**Assignment**
Retype the whole listing below precisely.

>>>>>

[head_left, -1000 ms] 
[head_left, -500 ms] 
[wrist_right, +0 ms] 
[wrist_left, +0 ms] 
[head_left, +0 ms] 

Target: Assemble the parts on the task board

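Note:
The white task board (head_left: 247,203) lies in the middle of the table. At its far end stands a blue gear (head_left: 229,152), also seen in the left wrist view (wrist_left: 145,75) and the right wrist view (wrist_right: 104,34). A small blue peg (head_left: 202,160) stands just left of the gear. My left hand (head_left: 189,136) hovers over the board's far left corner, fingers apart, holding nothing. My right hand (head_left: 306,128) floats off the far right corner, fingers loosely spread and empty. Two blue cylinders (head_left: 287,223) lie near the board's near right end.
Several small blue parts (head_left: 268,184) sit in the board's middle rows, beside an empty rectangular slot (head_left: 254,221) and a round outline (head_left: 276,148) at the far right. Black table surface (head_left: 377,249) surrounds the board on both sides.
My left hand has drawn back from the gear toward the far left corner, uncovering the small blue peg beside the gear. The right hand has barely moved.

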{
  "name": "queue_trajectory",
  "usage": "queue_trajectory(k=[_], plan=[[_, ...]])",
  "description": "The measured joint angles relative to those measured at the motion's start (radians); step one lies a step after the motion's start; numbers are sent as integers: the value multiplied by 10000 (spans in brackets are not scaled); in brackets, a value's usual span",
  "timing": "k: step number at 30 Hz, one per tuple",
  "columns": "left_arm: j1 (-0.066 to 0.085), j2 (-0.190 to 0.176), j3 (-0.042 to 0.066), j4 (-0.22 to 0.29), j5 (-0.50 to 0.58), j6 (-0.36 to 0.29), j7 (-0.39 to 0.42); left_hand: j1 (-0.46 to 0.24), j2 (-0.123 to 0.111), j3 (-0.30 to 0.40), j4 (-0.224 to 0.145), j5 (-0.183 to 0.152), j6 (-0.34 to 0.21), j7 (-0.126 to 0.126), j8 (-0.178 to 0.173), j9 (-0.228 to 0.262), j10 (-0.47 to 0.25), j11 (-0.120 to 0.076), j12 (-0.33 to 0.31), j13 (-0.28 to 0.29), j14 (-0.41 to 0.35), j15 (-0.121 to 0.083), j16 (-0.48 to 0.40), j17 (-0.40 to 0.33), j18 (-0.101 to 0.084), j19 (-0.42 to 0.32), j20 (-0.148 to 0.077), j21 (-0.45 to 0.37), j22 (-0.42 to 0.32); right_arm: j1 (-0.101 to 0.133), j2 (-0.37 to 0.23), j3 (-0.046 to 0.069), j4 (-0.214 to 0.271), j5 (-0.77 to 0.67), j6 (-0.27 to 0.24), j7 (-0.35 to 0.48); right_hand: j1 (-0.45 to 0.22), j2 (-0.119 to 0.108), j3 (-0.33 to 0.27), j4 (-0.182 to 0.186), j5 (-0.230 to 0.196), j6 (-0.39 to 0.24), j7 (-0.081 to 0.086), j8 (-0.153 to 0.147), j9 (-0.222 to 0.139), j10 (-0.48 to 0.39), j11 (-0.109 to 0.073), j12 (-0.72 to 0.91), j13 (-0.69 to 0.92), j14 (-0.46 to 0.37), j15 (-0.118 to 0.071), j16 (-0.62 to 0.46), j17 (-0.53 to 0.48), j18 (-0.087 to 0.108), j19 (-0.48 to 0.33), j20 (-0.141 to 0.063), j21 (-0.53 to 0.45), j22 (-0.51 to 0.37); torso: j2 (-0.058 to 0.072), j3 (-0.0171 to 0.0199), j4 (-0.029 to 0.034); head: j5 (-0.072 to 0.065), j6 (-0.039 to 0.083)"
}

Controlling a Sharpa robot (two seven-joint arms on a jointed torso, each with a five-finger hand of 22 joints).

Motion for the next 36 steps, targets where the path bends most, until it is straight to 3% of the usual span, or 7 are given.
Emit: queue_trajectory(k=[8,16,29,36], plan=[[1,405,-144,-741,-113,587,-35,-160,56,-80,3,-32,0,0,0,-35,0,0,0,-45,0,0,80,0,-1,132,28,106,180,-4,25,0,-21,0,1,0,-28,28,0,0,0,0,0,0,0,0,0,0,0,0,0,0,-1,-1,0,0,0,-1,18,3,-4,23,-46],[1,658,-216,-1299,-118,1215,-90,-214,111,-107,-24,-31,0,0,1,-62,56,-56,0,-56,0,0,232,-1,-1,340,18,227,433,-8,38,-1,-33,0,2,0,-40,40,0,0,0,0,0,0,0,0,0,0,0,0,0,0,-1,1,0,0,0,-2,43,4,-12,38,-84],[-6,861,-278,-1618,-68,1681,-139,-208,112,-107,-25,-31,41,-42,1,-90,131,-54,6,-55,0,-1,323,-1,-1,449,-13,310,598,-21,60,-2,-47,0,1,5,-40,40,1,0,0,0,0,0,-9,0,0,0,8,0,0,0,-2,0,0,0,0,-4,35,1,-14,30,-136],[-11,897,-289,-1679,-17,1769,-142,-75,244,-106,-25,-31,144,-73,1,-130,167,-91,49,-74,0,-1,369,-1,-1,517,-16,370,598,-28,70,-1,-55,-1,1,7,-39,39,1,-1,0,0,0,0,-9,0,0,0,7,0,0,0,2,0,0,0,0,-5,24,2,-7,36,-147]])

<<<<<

**Solution to this exercise**
[head_left, -1000 ms] 
[head_left, -500 ms] 
[wrist_right, +0 ms] 
[wrist_left, +0 ms] 
[head_left, +0 ms] 

Target: Assemble the parts on the task board

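Note:
The white task board (head_left: 247,203) lies in the middle of the table. At its far end stands a blue gear (head_left: 229,152), also seen in the left wrist view (wrist_left: 145,75) and the right wrist view (wrist_right: 104,34). A small blue peg (head_left: 202,160) stands just left of the gear. My left hand (head_left: 189,136) hovers over the board's far left corner, fingers apart, holding nothing. My right hand (head_left: 306,128) floats off the far right corner, fingers loosely spread and empty. Two blue cylinders (head_left: 287,223) lie near the board's near right end.
Several small blue parts (head_left: 268,184) sit in the board's middle rows, beside an empty rectangular slot (head_left: 254,221) and a round outline (head_left: 276,148) at the far right. Black table surface (head_left: 377,249) surrounds the board on both sides.
My left hand has drawn back from the gear toward the far left corner, uncovering the small blue peg beside the gear. The right hand has barely moved.
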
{
  "name": "queue_trajectory",
  "usage": "queue_trajectory(k=[_], plan=[[_, ...]])",
  "description": "The measured joint angles relative to those measured at the motion's start (radians); step one lies a step after the motion's start; numbers are sent as integers: the value multiplied by 10000 (spans in brackets are not scaled); in brackets, a value's usual span",
  "timing": "k: step number at 30 Hz, one per tuple",
  "columns": "left_arm: j1 (-0.066 to 0.085), j2 (-0.190 to 0.176), j3 (-0.042 to 0.066), j4 (-0.22 to 0.29), j5 (-0.50 to 0.58), j6 (-0.36 to 0.29), j7 (-0.39 to 0.42); left_hand: j1 (-0.46 to 0.24), j2 (-0.123 to 0.111), j3 (-0.30 to 0.40), j4 (-0.224 to 0.145), j5 (-0.183 to 0.152), j6 (-0.34 to 0.21), j7 (-0.126 to 0.126), j8 (-0.178 to 0.173), j9 (-0.228 to 0.262), j10 (-0.47 to 0.25), j11 (-0.120 to 0.076), j12 (-0.33 to 0.31), j13 (-0.28 to 0.29), j14 (-0.41 to 0.35), j15 (-0.121 to 0.083), j16 (-0.48 to 0.40), j17 (-0.40 to 0.33), j18 (-0.101 to 0.084), j19 (-0.42 to 0.32), j20 (-0.148 to 0.077), j21 (-0.45 to 0.37), j22 (-0.42 to 0.32); right_arm: j1 (-0.101 to 0.133), j2 (-0.37 to 0.23), j3 (-0.046 to 0.069), j4 (-0.214 to 0.271), j5 (-0.77 to 0.67), j6 (-0.27 to 0.24), j7 (-0.35 to 0.48); right_hand: j1 (-0.45 to 0.22), j2 (-0.119 to 0.108), j3 (-0.33 to 0.27), j4 (-0.182 to 0.186), j5 (-0.230 to 0.196), j6 (-0.39 to 0.24), j7 (-0.081 to 0.086), j8 (-0.153 to 0.147), j9 (-0.222 to 0.139), j10 (-0.48 to 0.39), j11 (-0.109 to 0.073), j12 (-0.72 to 0.91), j13 (-0.69 to 0.92), j14 (-0.46 to 0.37), j15 (-0.118 to 0.071), j16 (-0.62 to 0.46), j17 (-0.53 to 0.48), j18 (-0.087 to 0.108), j19 (-0.48 to 0.33), j20 (-0.141 to 0.063), j21 (-0.53 to 0.45), j22 (-0.51 to 0.37); torso: j2 (-0.058 to 0.072), j3 (-0.0171 to 0.0199), j4 (-0.029 to 0.034); head: j5 (-0.072 to 0.065), j6 (-0.039 to 0.083)"
}

Controlling a Sharpa robot (two seven-joint arms on a jointed torso, each with a five-finger hand of 22 joints).

Motion for the next 36 steps, targets where the path bends most, until it is straight to 3% of the usual span, or 7 are given.
Emit: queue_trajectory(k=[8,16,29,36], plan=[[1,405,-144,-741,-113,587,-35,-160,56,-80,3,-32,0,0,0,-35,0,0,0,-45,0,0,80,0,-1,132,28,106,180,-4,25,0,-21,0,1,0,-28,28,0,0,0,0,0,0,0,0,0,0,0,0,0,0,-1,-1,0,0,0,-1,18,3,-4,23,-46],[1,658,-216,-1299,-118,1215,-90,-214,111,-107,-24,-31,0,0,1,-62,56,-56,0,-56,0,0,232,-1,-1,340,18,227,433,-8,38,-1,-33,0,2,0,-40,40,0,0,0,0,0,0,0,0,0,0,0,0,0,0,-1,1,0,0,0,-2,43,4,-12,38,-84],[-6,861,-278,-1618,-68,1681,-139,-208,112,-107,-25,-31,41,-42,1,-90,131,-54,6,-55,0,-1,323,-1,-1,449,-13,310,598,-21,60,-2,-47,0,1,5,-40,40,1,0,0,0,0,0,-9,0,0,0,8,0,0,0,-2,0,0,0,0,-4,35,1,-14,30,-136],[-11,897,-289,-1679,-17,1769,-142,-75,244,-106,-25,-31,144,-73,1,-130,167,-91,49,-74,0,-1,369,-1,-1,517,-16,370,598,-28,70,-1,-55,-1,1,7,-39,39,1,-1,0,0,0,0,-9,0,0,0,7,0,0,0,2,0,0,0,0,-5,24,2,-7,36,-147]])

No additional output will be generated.